Bahasa Indonesia di Queensland 'Sekarat'

Bahasa Indonesia dipelajari di banyak sekolah dan universitas dunia, termasuk yang paling banyak adalah di Australia. Namun kondisi baru-baru ini menunjukkan bahwa di negara bagian terbesar kedua di Australia, Queensland, pengajaran bahasa Indonesia di sekolah dan kampus daerah itu mengalami kondisi yang memprihatinkan. Apa yang terjadi di Queensland ini hanyalah sebagian kecil dari fenomena yang terjadi secara umum di Australia terkait dengan pengajaran bahasa Indonesia.

Dr. Kathleen Turner, direktur dewan bisnis Indonesia-Australia dan duta bahasa Asia untuk literasi dan pembelajaran bahasa Asia di Australia, dalam opininya di thejakartapost (20/04/2017), mengungkapkan bahwa terjadi penurunan yang signifikan tentang pengajaran bahasa Indonesia di Australia, terutama di Queensland. Kondisi ini menyebabkan para pendidik dan pegiat literasi bahasa Indonesia merasa kecewa, sebab misi pengajaran bahasa Indonesia di seluruh sekolah dan kampus Queensland tidak berjalan mulus.

Kondisi ini bertolak belakang dengan optimisme dari pemerintah negara bagian dan para pembuat kebijakan tentang apa yang dinamakan dengan “Asian Century” atau Abad Asia yang menekankan pentingnya relasi antar negara-negara di Asia termasuk Indonesia. Padahal, santer terdengar bahwa Indonesia merupakan salah satu negara di Asia yang menjadi prioritas pemerintah Australia.

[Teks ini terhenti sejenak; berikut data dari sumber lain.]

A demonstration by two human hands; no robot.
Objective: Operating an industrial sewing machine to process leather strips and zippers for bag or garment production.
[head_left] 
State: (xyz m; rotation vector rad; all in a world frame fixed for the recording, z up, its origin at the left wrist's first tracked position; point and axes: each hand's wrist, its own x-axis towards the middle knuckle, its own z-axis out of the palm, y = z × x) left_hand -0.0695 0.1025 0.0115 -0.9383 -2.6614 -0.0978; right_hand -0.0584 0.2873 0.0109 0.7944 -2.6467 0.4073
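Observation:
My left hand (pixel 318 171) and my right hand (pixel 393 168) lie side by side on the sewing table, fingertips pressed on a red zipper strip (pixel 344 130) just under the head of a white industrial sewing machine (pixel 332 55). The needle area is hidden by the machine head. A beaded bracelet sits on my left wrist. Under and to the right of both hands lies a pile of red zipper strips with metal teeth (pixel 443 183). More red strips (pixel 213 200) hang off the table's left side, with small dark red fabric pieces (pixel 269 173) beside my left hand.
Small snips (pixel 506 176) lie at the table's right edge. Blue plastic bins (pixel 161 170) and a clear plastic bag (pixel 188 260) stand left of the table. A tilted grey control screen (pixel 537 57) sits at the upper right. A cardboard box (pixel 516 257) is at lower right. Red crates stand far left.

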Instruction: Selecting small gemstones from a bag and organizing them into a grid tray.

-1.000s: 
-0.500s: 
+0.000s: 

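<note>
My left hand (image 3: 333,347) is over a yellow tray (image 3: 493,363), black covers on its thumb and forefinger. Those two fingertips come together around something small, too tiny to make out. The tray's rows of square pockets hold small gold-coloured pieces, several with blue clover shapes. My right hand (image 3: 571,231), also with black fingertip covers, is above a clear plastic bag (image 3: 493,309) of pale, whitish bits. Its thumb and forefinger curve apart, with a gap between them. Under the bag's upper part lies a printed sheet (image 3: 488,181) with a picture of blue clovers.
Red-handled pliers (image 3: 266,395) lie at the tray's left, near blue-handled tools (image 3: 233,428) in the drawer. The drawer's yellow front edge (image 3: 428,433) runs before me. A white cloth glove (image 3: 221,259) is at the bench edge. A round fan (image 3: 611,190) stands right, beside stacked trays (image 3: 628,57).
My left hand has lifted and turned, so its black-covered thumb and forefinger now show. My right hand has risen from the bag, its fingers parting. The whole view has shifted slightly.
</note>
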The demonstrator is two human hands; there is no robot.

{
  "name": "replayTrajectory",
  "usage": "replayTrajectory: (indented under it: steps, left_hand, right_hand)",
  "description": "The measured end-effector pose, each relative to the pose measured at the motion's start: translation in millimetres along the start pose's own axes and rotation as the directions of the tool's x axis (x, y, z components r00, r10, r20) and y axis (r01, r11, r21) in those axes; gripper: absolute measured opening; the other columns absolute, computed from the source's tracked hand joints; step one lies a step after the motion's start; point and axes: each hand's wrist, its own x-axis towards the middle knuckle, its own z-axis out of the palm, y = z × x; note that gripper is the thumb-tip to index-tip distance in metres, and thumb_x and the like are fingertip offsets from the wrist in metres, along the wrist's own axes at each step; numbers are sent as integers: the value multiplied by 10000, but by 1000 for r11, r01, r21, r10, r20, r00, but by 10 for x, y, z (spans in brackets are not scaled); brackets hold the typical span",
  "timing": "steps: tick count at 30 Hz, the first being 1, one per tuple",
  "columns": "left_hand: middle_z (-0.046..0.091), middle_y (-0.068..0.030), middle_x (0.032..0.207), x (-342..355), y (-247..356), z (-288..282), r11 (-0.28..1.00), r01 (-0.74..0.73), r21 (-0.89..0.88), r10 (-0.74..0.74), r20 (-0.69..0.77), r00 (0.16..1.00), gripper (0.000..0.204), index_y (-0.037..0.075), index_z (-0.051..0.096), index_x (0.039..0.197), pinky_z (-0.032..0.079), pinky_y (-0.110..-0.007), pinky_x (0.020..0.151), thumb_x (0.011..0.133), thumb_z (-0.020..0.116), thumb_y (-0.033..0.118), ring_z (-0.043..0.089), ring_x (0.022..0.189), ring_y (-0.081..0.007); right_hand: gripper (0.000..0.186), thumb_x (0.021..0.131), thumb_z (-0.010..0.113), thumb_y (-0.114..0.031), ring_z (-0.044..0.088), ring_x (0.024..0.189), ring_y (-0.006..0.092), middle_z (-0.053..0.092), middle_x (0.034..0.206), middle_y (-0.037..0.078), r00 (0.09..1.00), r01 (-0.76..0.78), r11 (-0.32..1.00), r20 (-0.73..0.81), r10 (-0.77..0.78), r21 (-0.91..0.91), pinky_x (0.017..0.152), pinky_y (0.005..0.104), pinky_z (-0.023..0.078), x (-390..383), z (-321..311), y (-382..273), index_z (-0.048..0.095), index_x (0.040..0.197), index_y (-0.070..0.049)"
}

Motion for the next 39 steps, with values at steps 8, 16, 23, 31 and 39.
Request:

Permasalahan yang muncul adalah pembelajaran bahasa Indonesia di lembaga pendidikan Australia tidak dilihat atau kurang diperhatikan oleh pemerintah dan para pengambil kebijakan lokal sebagai aset berharga dalam menguatkan hubungan Indonesia-Australia. Ada penurunan persentase sebesar 60 sampai 70 persen sejak tahun 2008. Silahkan baca juga Bahasa Indonesia vs Bahasa Asing

Pergantian rektor kampus dan kepala sekolah di Queensland turut menjadi faktor penyebab terjadinya perubahan kebijakan dalam program bahasa di kampus dan sekolah menengah. Bahasa Indonesia telah dihapuskan, terutama di lembaga pendidikan yang menawarkan program bahasa China, Jepang, Perancis, dan Jerman. Selain itu, ‘sekaratnya’ bahasa Indonesia di Queensland turut dilatarbelakangi oleh masuknya para pengungsi dari Afrika berbahasa asli Perancis dan adanya Populasi penduduk Jerman di wilayah tersebut.